__TASK GOAL__:
Within the listing that follows, reproduce exactly the lines starting at the line with "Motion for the" and ending at the line with "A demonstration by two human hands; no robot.", inclusive, and only those. Pictures are dropped.

(SUPPLIED MATERIAL begins)

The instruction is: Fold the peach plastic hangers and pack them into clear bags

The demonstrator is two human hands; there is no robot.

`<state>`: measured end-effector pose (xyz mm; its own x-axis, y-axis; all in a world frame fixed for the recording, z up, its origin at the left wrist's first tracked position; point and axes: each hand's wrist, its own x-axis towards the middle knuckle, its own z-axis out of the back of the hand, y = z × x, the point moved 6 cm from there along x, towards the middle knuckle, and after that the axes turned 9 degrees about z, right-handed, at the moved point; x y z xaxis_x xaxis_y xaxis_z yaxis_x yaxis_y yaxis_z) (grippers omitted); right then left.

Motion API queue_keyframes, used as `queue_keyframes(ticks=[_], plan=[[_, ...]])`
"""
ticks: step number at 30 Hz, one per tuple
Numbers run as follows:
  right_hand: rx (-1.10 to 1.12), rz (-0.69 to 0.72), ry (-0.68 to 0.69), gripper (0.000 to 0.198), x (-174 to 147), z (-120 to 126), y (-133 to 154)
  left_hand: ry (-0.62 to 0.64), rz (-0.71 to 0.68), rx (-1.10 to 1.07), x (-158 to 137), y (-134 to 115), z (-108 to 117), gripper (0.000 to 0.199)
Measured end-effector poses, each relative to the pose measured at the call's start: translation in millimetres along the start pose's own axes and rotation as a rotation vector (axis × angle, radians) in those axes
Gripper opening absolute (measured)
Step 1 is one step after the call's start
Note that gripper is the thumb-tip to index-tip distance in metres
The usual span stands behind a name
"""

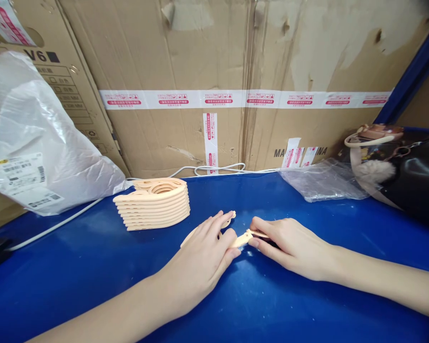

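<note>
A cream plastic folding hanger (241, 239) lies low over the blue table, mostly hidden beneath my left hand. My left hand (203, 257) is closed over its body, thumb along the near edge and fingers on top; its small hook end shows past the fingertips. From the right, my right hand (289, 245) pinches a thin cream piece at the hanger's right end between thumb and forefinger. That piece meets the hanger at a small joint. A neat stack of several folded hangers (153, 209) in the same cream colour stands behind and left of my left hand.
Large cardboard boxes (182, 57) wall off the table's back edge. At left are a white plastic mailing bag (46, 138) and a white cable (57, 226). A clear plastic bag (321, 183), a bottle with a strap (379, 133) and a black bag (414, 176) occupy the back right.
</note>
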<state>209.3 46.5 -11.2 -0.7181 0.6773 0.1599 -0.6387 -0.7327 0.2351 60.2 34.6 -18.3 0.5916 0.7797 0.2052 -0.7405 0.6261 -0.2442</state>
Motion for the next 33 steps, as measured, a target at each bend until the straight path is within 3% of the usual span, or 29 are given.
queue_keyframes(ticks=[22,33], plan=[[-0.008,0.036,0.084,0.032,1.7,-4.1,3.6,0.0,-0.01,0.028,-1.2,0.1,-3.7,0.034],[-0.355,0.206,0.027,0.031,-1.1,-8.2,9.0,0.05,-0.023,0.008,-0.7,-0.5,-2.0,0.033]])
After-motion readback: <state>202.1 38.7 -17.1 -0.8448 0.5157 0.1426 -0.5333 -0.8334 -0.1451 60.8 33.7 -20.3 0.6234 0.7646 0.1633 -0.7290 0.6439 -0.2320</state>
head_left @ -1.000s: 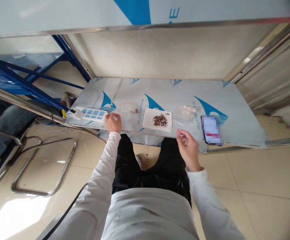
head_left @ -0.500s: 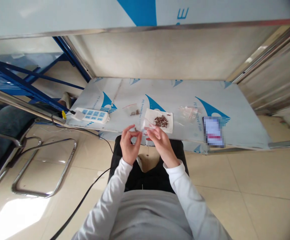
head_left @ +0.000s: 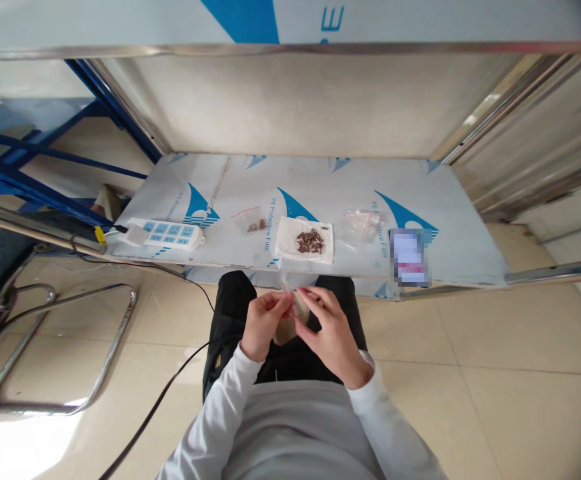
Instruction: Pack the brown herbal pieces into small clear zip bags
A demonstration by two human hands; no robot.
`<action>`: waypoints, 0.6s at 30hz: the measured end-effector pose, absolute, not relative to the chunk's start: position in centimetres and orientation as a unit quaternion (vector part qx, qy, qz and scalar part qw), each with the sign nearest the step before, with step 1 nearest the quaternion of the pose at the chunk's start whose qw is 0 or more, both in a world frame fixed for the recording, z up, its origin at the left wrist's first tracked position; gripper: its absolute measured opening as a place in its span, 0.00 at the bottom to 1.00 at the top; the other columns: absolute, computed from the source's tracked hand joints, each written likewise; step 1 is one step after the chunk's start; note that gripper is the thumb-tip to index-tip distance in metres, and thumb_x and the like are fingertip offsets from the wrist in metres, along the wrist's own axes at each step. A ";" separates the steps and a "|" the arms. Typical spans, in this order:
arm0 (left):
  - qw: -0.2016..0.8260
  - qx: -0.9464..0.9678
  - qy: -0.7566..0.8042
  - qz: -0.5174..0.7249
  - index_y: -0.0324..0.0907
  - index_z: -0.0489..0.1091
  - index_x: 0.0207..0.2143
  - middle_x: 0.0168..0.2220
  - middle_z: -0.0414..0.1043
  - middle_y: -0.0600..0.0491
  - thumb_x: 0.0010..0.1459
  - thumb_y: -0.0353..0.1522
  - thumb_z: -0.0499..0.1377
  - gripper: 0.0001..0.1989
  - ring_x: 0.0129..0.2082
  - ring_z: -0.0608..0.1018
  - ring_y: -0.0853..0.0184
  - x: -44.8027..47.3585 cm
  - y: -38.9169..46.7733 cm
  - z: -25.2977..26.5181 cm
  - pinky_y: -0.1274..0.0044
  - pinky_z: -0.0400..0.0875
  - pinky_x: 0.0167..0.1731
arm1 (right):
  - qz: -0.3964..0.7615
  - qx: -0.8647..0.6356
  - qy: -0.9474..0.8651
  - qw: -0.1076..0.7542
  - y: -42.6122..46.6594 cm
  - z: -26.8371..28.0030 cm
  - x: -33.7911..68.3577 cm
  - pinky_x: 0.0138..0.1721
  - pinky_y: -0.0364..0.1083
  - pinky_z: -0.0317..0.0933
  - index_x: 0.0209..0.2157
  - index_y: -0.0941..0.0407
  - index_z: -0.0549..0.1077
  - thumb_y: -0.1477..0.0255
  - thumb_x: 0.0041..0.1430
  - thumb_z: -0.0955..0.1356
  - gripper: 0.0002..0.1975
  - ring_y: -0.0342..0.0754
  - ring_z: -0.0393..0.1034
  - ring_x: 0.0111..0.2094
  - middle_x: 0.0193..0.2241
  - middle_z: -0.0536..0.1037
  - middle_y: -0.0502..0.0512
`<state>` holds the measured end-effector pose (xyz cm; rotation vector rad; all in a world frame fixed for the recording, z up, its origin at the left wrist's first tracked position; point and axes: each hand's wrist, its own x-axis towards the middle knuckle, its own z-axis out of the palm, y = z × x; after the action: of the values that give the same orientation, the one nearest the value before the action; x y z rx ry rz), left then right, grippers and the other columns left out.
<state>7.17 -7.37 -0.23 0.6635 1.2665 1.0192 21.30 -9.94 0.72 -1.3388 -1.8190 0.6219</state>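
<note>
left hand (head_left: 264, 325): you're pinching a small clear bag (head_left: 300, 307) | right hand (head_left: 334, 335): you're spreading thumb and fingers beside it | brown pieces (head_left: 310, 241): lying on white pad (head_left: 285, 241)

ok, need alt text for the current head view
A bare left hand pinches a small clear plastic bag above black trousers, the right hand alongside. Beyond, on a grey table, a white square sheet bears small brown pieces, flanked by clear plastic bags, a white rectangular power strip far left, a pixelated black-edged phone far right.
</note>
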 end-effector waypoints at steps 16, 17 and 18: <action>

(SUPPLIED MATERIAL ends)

__WRITTEN RESPONSE__:
Motion for the next 33 steps, as measured, a target at each bend until the straight path is within 3% of the usual span, or 29 are given.
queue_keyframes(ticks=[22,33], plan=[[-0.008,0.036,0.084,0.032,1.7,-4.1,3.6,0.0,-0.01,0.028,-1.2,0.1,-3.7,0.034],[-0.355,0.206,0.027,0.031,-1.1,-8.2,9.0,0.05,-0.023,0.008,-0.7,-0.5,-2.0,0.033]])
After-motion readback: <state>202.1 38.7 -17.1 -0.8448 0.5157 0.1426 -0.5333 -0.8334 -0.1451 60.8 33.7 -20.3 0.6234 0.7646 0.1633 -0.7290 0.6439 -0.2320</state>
head_left @ -1.000s: 
head_left @ -0.500s: 
head_left @ +0.000s: 
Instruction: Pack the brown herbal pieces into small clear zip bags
A demonstration by two human hands; no robot.

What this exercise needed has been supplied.